Run Claude Code with a Free Local Model — Qwen 3.5 + Ollama Setup

Watch the Full Setup
Claude Code is powerful, but it costs money. Every prompt burns API tokens, and your code is sent to external servers. What if you could run the same Claude Code workflow but powered by a free local model on your own machine?
Meet Qwen 3.5
Qwen 3.5 is a 27 billion parameter model distilled from Claude 4.6 Opus reasoning traces.

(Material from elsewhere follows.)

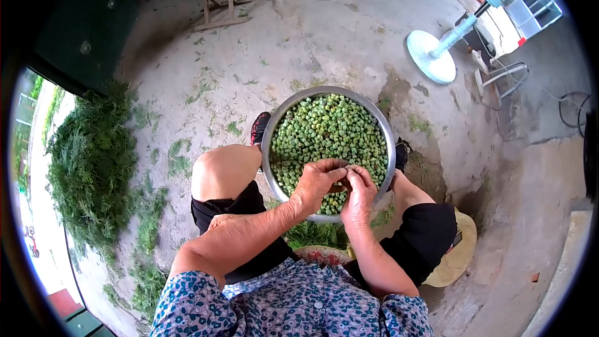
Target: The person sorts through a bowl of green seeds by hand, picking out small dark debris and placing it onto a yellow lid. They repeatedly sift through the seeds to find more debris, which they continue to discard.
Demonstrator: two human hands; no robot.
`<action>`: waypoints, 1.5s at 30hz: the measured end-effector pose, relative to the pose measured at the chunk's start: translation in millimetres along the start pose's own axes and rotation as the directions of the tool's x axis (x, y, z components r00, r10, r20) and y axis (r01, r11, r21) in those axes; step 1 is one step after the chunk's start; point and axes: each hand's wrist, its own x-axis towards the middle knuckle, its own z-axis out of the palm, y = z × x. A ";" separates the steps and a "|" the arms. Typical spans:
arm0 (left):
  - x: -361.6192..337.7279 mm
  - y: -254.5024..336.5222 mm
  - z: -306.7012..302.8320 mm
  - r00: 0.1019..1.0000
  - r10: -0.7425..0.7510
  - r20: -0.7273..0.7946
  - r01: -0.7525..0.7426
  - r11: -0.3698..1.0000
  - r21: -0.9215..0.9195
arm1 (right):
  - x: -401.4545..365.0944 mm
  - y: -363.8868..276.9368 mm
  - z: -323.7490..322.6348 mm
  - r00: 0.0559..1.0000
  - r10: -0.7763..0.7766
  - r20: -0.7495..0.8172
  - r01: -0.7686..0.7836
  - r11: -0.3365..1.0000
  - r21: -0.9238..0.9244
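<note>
Flowered shirt [312,306] lies nearest; beyond, right hand [315,184] and left hand [359,196] meet over the metal bowl's [266,150] near side, each grip pinched, contents hidden. Green pods [331,131] inside look light, firm, best pinched singly.

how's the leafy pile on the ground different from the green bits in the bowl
The leafy pile is feathery; the green bits are small and roundish. The pile is darker; the bits are paler, some yellowish. The pile lies loose on the floor; the bits sit in a metal bowl. Both look like plant matter.
</note>
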 end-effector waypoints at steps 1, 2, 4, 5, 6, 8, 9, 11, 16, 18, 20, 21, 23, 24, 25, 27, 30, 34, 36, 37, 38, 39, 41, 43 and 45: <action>-5.2 -7.8 2.7 1.000 0.007 -0.023 -0.008 1.000 -0.022 | -6.1 -0.9 -3.9 1.000 -0.003 -0.005 0.003 1.000 0.007; -10.7 -13.7 6.4 0.999 0.013 -0.045 -0.015 0.999 -0.043 | -11.8 -1.7 -6.4 1.000 0.005 -0.010 -0.005 1.000 0.024; -20.5 -23.8 12.5 0.999 -0.008 -0.046 0.002 0.992 -0.128 | -23.3 -3.7 -11.1 1.000 0.023 -0.020 -0.022 0.998 0.055; -25.1 -27.7 15.3 0.999 -0.019 -0.047 0.010 0.985 -0.170 | -28.3 -5.4 -14.1 0.999 0.037 -0.024 -0.035 0.996 0.081; -29.6 -30.9 18.1 0.999 -0.016 -0.049 0.006 0.981 -0.195 | -32.8 -7.3 -16.7 0.999 0.029 -0.013 -0.028 0.995 0.092; -40.0 -39.0 22.5 0.998 -0.020 -0.059 0.005 0.969 -0.247 | -43.6 -9.3 -23.2 1.000 0.022 0.005 -0.023 0.994 0.111; -46.4 -42.2 25.0 0.997 -0.030 -0.064 0.011 0.959 -0.283 | -48.9 -10.1 -27.1 0.998 0.059 0.024 -0.061 0.990 0.124; -56.3 -51.8 23.8 0.997 -0.001 -0.076 -0.021 0.956 -0.293 | -58.1 -3.4 -31.8 0.999 0.045 0.009 -0.046 0.994 0.100; -63.8 -69.8 11.3 0.998 -0.005 -0.055 -0.011 0.957 -0.289 | -65.1 19.3 -46.2 1.000 -0.009 0.018 0.008 0.999 0.041; -61.5 -69.3 7.7 0.999 -0.013 -0.037 0.001 0.952 -0.306 | -68.5 18.3 -48.0 0.998 0.049 0.039 -0.053 0.994 0.094; -60.1 -68.0 5.4 1.000 0.014 -0.024 -0.019 0.977 -0.213 | -68.0 17.9 -48.6 0.995 0.094 0.043 -0.099 0.987 0.130; -60.3 -65.7 6.5 0.999 0.020 -0.029 -0.024 0.990 -0.136 | -66.5 15.9 -49.8 0.991 0.129 0.045 -0.135 0.975 0.174; -60.6 -64.7 5.5 1.000 0.005 -0.001 -0.005 0.997 -0.083 | -62.5 10.0 -52.3 0.983 0.175 0.048 -0.181 0.959 0.218; -61.6 -63.3 6.6 1.000 -0.004 0.011 0.005 0.996 -0.088 | -59.2 9.3 -54.6 0.978 0.201 0.046 -0.206 0.953 0.222; -61.0 -63.3 5.7 1.000 -0.022 0.005 0.023 0.997 -0.075 | -57.8 8.1 -56.3 0.978 0.204 0.043 -0.209 0.954 0.217; -57.6 -63.6 3.7 0.998 -0.059 -0.007 0.058 0.997 -0.052 | -53.4 10.3 -64.5 0.979 0.198 0.042 -0.203 0.951 0.233; -50.2 -66.8 -5.8 0.986 -0.161 -0.046 0.162 0.987 0.019 | -43.3 12.4 -84.4 0.972 0.234 -0.034 -0.223 0.955 0.197; -39.2 -85.3 -17.8 0.975 -0.160 -0.151 0.159 0.987 -0.020 | -23.3 31.6 -124.9 0.918 0.215 -0.334 -0.225 0.974 0.008; -28.8 -89.9 -21.8 0.963 -0.151 -0.223 0.139 0.988 -0.068 | -14.0 47.1 -150.5 0.843 0.263 -0.470 -0.279 0.960 0.036; -24.5 -85.3 -18.6 0.958 -0.152 -0.243 0.137 0.987 -0.080 | -9.0 56.6 -162.9 0.810 0.259 -0.525 -0.280 0.959 0.041; -19.5 -80.0 -15.7 0.953 -0.154 -0.262 0.134 0.987 -0.093 | -2.6 67.6 -174.5 0.793 0.242 -0.559 -0.286 0.958 0.009; -12.3 -78.1 -15.9 0.961 -0.125 -0.245 0.103 0.989 -0.104 | 4.1 78.6 -185.2 0.775 0.224 -0.591 -0.293 0.956 -0.022; -5.4 -64.1 -7.7 0.979 -0.065 -0.192 0.046 0.994 -0.103 | 11.2 93.4 -195.7 0.732 0.176 -0.658 -0.324 0.940 -0.109; 6.3 -60.9 -6.7 0.989 -0.012 -0.145 -0.010 0.989 -0.150 | 14.1 105.3 -201.7 0.730 0.017 -0.683 -0.370 0.851 -0.374; 12.5 -57.5 -6.4 0.996 -0.012 -0.083 -0.008 0.972 -0.236 | 10.6 104.3 -197.9 0.719 -0.075 -0.691 -0.428 0.736 -0.525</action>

The benchmarks are impressive:
- Beats Claude Sonnet 4.5 on SWE-bench
- Retains 96.91% HumanEval accuracy
- Slashes chain-of-thought bloat by 24% (faster, more focused responses)
- Fits on a single GPU with just 16GB of VRAM
- Over 300,000 downloads on Hugging Face
And thanks to Ollama, it plugs directly into Claude Code.
What You Need
- A GPU with at least 16GB VRAM (even a mid-range card works)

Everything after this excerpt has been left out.